[SciPy-dev] design of a physical quantities package: seeking comments

Darren Dale dsdale24@gmail....
Sat Aug 2 20:39:49 CDT 2008


Hi Anne,

On Saturday 02 August 2008 4:23:43 pm Anne Archibald wrote:
> 2008/8/2 Darren Dale <dsdale24@gmail.com>:
> > I have been thinking about how to handle physical quantities by
> > subclassing ndarray and building on some of the ideas and code from
> > Charles Doutriaux python wrappers of udunits and Enthought's units
> > package.
>
> This sounds like a very handy tool, but you want to be careful to keep
> it tractable.

I don't plan on investing a big chunk of time on this.
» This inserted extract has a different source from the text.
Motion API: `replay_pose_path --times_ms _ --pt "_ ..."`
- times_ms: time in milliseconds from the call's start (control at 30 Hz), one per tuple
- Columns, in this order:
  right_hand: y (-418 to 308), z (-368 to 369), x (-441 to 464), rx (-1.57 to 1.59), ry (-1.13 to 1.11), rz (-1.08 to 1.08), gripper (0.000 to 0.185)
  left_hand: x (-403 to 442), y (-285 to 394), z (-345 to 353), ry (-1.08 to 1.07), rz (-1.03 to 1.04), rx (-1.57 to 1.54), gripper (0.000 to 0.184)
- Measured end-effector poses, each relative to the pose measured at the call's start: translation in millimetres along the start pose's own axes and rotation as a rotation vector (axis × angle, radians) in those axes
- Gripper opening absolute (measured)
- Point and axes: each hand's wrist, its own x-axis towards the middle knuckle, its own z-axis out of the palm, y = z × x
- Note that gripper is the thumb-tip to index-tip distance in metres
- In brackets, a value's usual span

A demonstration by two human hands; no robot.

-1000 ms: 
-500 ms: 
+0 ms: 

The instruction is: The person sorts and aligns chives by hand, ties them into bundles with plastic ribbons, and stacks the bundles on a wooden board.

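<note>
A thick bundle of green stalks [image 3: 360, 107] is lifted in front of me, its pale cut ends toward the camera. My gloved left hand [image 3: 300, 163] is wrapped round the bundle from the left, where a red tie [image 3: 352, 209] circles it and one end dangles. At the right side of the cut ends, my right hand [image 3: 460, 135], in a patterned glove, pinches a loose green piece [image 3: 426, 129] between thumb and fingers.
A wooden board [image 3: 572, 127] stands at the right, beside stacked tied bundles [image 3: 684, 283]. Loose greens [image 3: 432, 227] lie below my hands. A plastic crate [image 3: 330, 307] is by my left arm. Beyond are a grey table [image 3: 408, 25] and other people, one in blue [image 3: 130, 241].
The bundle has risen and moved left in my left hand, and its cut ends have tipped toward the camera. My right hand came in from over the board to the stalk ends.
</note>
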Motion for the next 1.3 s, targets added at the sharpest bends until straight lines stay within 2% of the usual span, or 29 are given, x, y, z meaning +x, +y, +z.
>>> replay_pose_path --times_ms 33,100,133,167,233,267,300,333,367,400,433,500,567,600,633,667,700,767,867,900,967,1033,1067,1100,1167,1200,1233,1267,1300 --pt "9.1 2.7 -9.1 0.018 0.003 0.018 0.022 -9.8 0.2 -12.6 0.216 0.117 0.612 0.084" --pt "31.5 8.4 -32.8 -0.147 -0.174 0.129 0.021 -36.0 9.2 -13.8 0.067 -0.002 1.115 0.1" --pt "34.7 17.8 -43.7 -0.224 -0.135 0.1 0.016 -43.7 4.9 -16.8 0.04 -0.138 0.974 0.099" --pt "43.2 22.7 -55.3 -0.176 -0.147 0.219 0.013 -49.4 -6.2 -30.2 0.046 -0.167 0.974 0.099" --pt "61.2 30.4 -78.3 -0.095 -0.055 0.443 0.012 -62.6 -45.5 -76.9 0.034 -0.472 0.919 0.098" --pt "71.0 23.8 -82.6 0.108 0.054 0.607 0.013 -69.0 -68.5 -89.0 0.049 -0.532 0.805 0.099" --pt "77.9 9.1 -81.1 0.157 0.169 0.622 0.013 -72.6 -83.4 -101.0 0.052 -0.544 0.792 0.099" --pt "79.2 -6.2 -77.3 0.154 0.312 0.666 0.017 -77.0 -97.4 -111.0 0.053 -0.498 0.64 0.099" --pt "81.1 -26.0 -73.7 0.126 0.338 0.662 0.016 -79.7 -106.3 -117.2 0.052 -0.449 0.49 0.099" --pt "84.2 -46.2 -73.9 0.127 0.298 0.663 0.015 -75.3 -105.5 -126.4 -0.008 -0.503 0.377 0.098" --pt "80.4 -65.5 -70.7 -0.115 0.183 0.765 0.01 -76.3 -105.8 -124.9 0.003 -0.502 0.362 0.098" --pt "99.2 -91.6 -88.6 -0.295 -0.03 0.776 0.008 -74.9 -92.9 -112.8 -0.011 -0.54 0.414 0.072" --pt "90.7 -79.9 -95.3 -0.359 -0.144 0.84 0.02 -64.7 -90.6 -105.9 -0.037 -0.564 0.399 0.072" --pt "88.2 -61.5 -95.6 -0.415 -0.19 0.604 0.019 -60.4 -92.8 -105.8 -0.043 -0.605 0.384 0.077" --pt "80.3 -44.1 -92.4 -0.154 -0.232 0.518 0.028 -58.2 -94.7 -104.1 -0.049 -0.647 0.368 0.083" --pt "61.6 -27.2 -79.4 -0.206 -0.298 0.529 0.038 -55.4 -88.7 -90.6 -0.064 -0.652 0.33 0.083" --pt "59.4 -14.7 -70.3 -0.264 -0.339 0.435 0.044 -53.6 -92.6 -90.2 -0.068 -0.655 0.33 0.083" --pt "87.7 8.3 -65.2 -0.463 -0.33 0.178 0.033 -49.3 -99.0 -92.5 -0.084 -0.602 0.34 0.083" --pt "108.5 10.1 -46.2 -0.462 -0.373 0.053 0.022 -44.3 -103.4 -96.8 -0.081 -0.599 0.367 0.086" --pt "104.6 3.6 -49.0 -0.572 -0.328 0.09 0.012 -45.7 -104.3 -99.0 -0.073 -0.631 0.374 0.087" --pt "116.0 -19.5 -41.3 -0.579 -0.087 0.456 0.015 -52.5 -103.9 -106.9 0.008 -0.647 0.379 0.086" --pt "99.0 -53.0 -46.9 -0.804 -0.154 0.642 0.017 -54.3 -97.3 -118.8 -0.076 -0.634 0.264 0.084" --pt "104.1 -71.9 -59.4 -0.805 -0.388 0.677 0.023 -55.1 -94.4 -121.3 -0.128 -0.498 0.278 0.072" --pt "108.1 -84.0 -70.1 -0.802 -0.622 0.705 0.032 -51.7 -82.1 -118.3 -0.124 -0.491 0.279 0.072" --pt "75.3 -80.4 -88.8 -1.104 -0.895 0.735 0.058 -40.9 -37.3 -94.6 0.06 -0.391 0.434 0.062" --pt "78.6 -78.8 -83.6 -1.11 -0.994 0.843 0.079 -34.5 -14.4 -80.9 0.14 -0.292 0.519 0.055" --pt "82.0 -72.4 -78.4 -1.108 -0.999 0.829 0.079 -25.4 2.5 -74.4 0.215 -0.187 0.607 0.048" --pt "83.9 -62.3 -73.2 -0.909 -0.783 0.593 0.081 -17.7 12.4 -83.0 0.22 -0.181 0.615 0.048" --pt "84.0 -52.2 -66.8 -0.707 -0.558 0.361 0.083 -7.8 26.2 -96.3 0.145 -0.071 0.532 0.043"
Hopefully I can get 
something together that will be useful and extendable, so if someone wants to 
add new features at a later time, there hopefully will be a simple but 
flexible-enough foundation to do so.

> > I would like to share my current thinking, and would appreciate some
> > feedback at these early stages so I can get the basic design right.
> >
> > The proposed Quantity object would be an ndarray subclass with an
> > additional attribute and property:
> >
> > * Quantity has a private attribute, a Dimensions container, which
> > contains zero or more Dimension objects, each having associated units (a
> > string) and a power (a number). The container object would be equipped
> > with the various __add__, __sub__, __mul__, etc. Before performing the
> > operations on the ndarray values, the operation would be performed with
> > the Dimensions containers, either updating self's Dimensions and yielding
> > the conversion factors required to scale the other quantity's values to
> > perform the ndarray operation, or raising an exception because the two
> > dimensionalities are not commensurate for the particular operation. I
> > think this container approach is necessary in order to allow scaling of
> > each Dimension's units individually, simplifying operations like 11 ft mA
> > / ns * 1 hour = many ft mA.
>
> I think it's a good idea to try to keep things in the units they are
> provided in; this should reduce the occurrences of unexpected
> overflows when (for example) cubing a distance in megaparsecs (put
> this in centimetres and use single precision and you might overflow).
> But this does mean you need to decide, when adding (say) a distance in
> feet to a distance in metres, which unit the result should be in.

Yes, a decision will have to be made as to whether A*B+C will yield a result 
in units of A or C. I am not worried at this point about overflows or loss of 
precision when attempting to convert a quantity that is some integer dtype.

> Users will presumably also want some kind of unit normalization
> function that just converts its input to SI. You will also have to
> decide at what point simplifications occur - do ft/m immediately get
> converted as soon as they are produced?

I figured this would probably be the first requested feature. I don't plan on 
addressing it at this point, but I suppose some mechanism could be added to 
set a default system.

> What about units like pc/cm^3 
> (actually in very common use in radio astronomy)? How do you preserve
> pc/m^3 without getting abominations like kg m^2 s^2/kg m s^2?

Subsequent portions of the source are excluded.